Martwe Bagna pod Płaską Górą, ranek 20 shnyk-ranu
Siedziba wiedźmy była prawdziwie uroczna, a wężowidło robiło ogromne wrażenie. Bhurrek przez chwilę nie wiedział już, gdzie i na co powinien spoglądać - zwłaszcza, kiedy przed jego psim obliczem pojawiła się sama wiedźma, zupełnie nie przystająca do wyobrażenia gnola na temat podstępnej adeptki zamieszkującej mokradła.

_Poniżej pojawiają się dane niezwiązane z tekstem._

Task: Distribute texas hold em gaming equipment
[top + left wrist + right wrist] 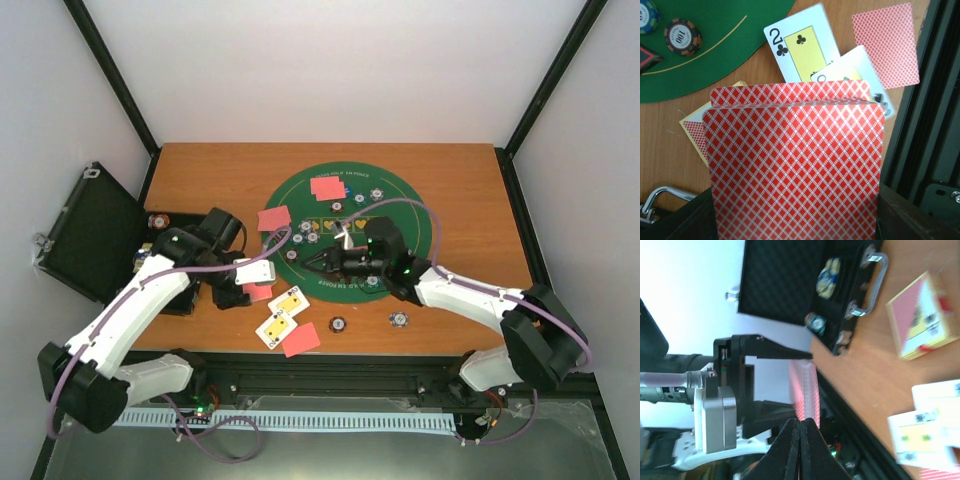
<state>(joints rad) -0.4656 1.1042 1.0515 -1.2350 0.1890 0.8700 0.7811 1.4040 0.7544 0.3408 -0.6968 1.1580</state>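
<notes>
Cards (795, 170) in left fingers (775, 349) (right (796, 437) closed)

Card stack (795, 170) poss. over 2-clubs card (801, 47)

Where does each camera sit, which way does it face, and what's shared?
Top external: above and behind the robot, looking down on the brown wooden table; both arms show.
Left wrist: looks along the left pincer at the red-backed card deck it clamps; dark finger edges show.
Right wrist: looks sideways across the table toward the left arm; its shut right pincer shows.
Shared: all three see that deck.
</notes>
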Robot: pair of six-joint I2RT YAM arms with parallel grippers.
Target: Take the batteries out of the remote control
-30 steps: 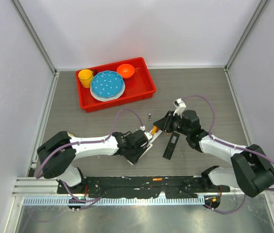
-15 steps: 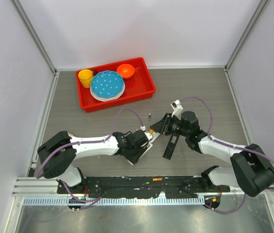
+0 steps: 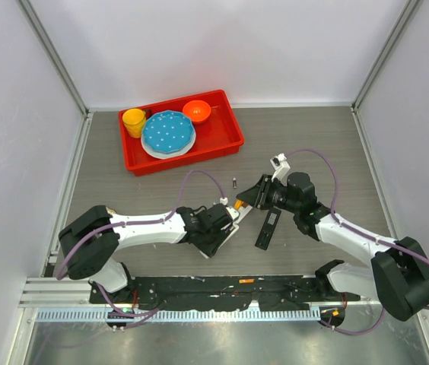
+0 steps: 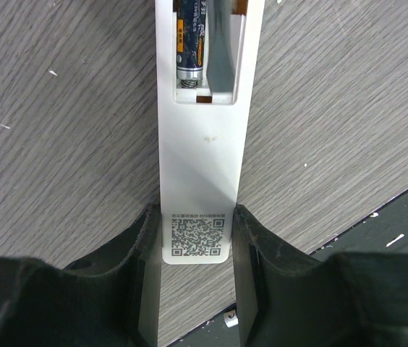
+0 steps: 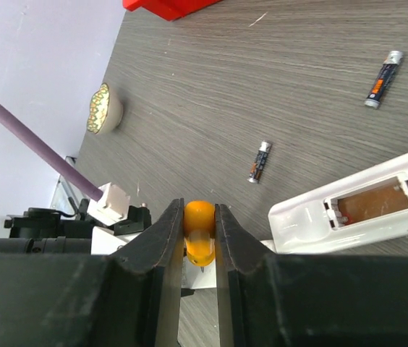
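Right pincer (image 5: 199,217) has edged toward the remote (image 4: 200,159), pinching the orange screwdriver (image 5: 199,242). My left pincer (image 4: 197,217) clamps the remote's end. Two batteries (image 5: 260,162) lie out beside the remote; one battery (image 4: 189,43) sits inside it, not yet removed.

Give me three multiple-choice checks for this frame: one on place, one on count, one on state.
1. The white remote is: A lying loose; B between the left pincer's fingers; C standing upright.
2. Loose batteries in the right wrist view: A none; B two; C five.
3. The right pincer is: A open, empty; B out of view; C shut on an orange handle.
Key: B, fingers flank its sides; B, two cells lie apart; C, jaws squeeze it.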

Wygląd gospodyni w niczym nie sugerował związków z czarną magią… po prawdzie również i nie z Tfamem, bo wiedźma całym swym jestestwem kojarzyła się Bhurrkowi z kultem Arianny w jej najbardziej cielesnym aspekcie. Gnol był całkowicie i niepodzielnie oczarowany, toteż wyjątkowo zapomniał o graniu roli przywódcy stada, a jedynie gapiąc się w zamian na ciemnoskórą istotę.
Pachnący Tfamem ślepiec oraz łykowaty elf wyjaśnili gospodyni sprawę, jaka ich przywiodła na Martwe Bagna, ale przemawiali bardzo rozwlekłe i mętnie, toteż barbarzyńca poczuł się w obowiązku przedstawić wiedźmie bardziej zrozumiałą wersję tej historii.
- Wypasowe bydlaki mnogo chorowaśne! - oznajmił gromkim głosem - Gromba mnogo utrapiony. Mysme tuka uchajdali, opytać wew łaskawno. Twoja mnogno chubawita, pomożeli unym bydlakom?